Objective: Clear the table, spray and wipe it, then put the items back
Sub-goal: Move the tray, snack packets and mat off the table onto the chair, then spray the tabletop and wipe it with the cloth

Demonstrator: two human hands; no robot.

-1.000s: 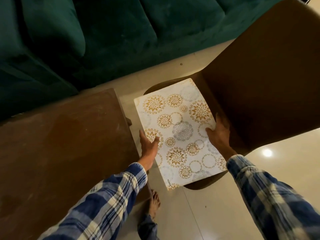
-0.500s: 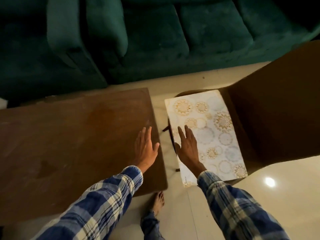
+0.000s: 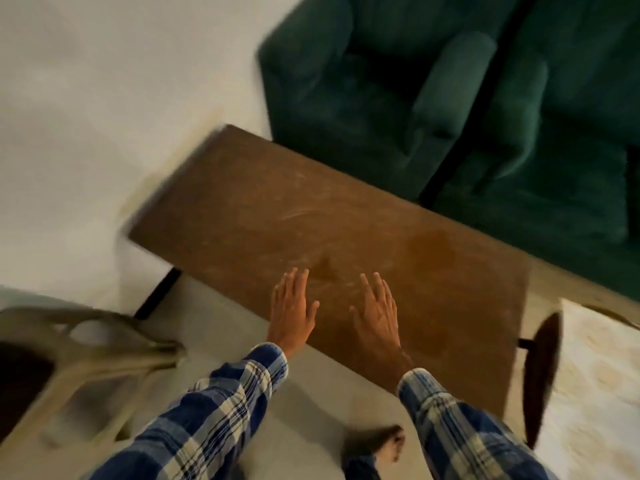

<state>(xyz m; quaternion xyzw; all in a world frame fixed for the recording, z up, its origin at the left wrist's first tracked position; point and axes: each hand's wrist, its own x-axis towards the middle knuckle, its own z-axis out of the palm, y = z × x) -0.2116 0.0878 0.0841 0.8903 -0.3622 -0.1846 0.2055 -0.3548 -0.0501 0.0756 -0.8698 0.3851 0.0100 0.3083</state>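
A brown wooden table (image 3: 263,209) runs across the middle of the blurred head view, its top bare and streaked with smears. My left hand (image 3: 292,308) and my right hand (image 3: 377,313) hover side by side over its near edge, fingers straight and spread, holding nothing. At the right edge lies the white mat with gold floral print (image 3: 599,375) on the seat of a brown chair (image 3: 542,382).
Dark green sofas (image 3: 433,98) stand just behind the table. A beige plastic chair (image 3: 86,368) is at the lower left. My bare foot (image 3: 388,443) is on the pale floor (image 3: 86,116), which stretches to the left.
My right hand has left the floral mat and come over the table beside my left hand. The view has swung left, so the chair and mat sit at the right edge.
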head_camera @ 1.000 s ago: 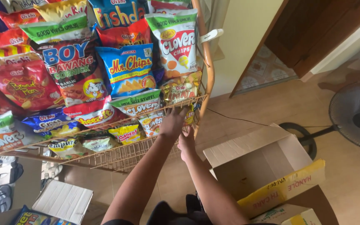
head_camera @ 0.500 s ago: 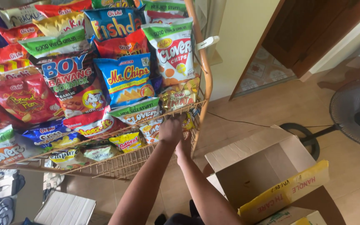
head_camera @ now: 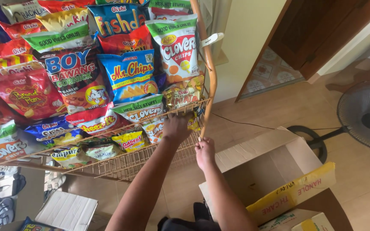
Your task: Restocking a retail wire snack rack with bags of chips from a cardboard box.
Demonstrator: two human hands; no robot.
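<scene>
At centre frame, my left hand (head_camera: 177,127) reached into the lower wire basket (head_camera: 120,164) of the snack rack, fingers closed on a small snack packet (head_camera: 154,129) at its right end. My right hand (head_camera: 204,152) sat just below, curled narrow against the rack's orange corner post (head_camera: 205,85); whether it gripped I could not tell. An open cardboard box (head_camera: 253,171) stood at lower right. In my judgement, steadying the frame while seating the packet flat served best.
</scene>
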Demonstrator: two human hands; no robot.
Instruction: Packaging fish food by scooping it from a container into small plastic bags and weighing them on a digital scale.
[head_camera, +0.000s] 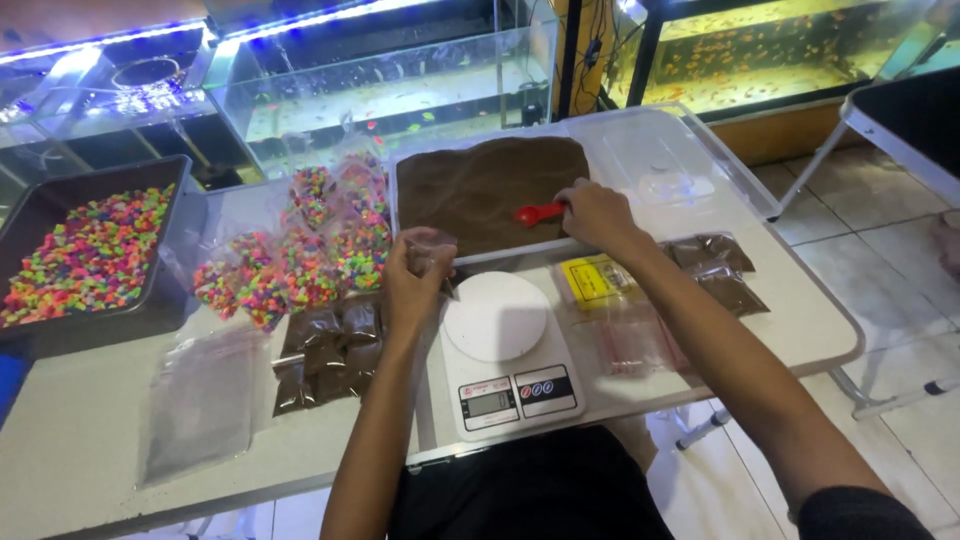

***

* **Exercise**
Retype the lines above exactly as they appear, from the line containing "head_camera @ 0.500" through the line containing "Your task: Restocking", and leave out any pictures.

* **Answer to the exercise**
head_camera @ 0.500 s ago: 
head_camera @ now: 
Your task: Restocking a retail wire snack rack with bags of chips from a cardboard box.

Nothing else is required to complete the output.